Exactly as written, output each of the lines below, with no images.

··· DATA EXTRACT

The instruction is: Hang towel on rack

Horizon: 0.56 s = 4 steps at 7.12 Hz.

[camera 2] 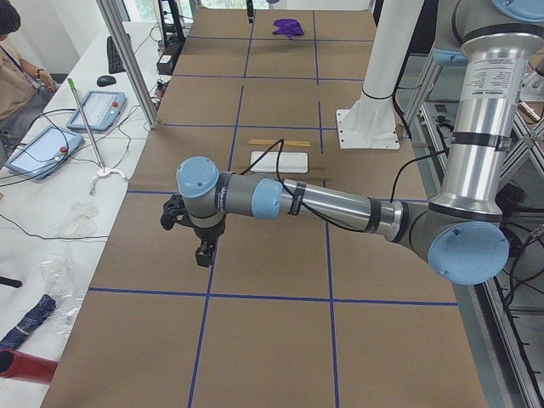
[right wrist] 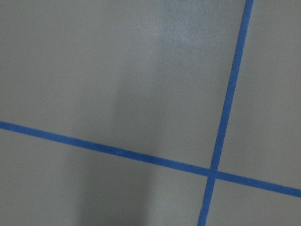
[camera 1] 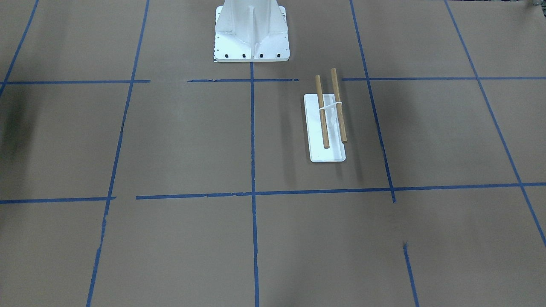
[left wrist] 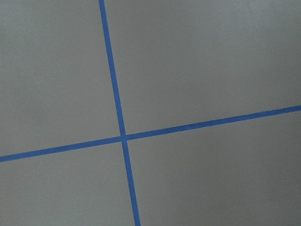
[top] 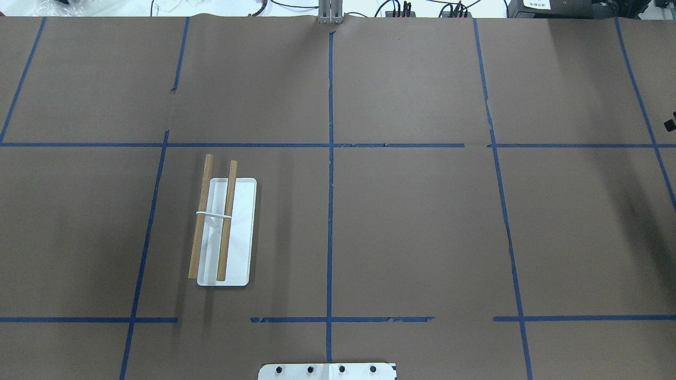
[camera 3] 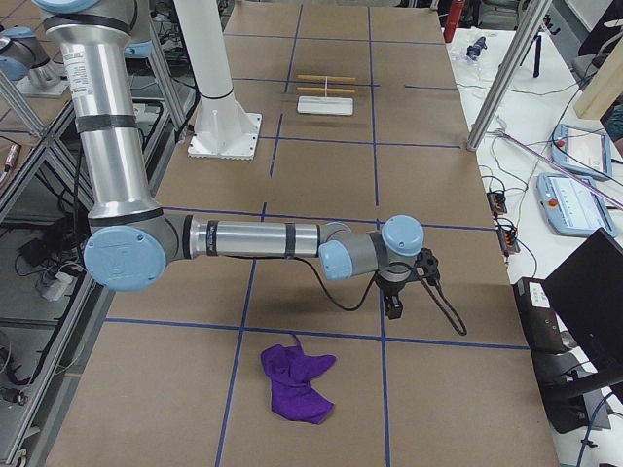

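Observation:
The rack point(top: 240, 232) has a flat white base and two parallel wooden rods, and stands on the robot's left half of the table. It also shows in the front view point(camera 1: 326, 151) and both side views point(camera 2: 280, 161) point(camera 3: 324, 105). Nothing hangs on it. The purple towel point(camera 3: 297, 384) lies crumpled on the table at the robot's right end, and shows far off in the left side view point(camera 2: 287, 27). My right gripper point(camera 3: 393, 309) hangs above the table a little beyond the towel. My left gripper point(camera 2: 204, 255) hangs over the table's left end. I cannot tell whether either gripper is open or shut.
The large white pedestal base point(camera 1: 251, 38) with bolts stands at the robot's edge of the table. Blue tape lines point(top: 330, 158) cross the brown table cover. Metal posts point(camera 2: 127, 59), teach pendants point(camera 2: 93, 110) and cables sit on the side benches.

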Each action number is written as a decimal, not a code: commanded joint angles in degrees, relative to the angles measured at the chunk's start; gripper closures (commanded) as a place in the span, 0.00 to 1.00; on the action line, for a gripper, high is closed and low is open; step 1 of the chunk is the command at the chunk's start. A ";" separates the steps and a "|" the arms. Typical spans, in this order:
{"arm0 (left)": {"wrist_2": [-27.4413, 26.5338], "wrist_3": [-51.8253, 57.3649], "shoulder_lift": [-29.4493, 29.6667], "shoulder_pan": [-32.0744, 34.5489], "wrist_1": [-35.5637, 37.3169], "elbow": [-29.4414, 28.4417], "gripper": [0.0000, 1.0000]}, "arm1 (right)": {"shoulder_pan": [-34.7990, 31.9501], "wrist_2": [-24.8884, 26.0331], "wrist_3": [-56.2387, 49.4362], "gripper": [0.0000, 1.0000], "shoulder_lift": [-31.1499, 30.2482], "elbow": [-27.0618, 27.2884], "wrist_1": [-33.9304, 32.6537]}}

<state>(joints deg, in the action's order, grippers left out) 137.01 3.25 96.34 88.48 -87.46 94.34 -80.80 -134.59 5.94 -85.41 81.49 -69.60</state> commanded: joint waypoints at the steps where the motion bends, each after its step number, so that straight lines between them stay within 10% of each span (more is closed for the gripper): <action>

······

• RESULT OF THE EXERCISE:
The instruction is: Hang towel on rack

Horizon: 0.56 s = 4 steps at 7.12 Hz.

[camera 2] 
[right wrist] 
[camera 1] 
[left wrist] 
[top] 
[camera 3] 

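Observation:
The rack point(top: 240, 232) has a flat white base and two parallel wooden rods, and stands on the robot's left half of the table. It also shows in the front view point(camera 1: 326, 151) and both side views point(camera 2: 280, 161) point(camera 3: 324, 105). Nothing hangs on it. The purple towel point(camera 3: 297, 384) lies crumpled on the table at the robot's right end, and shows far off in the left side view point(camera 2: 287, 27). My right gripper point(camera 3: 393, 309) hangs above the table a little beyond the towel. My left gripper point(camera 2: 204, 255) hangs over the table's left end. I cannot tell whether either gripper is open or shut.
The large white pedestal base point(camera 1: 251, 38) with bolts stands at the robot's edge of the table. Blue tape lines point(top: 330, 158) cross the brown table cover. Metal posts point(camera 2: 127, 59), teach pendants point(camera 2: 93, 110) and cables sit on the side benches.
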
Each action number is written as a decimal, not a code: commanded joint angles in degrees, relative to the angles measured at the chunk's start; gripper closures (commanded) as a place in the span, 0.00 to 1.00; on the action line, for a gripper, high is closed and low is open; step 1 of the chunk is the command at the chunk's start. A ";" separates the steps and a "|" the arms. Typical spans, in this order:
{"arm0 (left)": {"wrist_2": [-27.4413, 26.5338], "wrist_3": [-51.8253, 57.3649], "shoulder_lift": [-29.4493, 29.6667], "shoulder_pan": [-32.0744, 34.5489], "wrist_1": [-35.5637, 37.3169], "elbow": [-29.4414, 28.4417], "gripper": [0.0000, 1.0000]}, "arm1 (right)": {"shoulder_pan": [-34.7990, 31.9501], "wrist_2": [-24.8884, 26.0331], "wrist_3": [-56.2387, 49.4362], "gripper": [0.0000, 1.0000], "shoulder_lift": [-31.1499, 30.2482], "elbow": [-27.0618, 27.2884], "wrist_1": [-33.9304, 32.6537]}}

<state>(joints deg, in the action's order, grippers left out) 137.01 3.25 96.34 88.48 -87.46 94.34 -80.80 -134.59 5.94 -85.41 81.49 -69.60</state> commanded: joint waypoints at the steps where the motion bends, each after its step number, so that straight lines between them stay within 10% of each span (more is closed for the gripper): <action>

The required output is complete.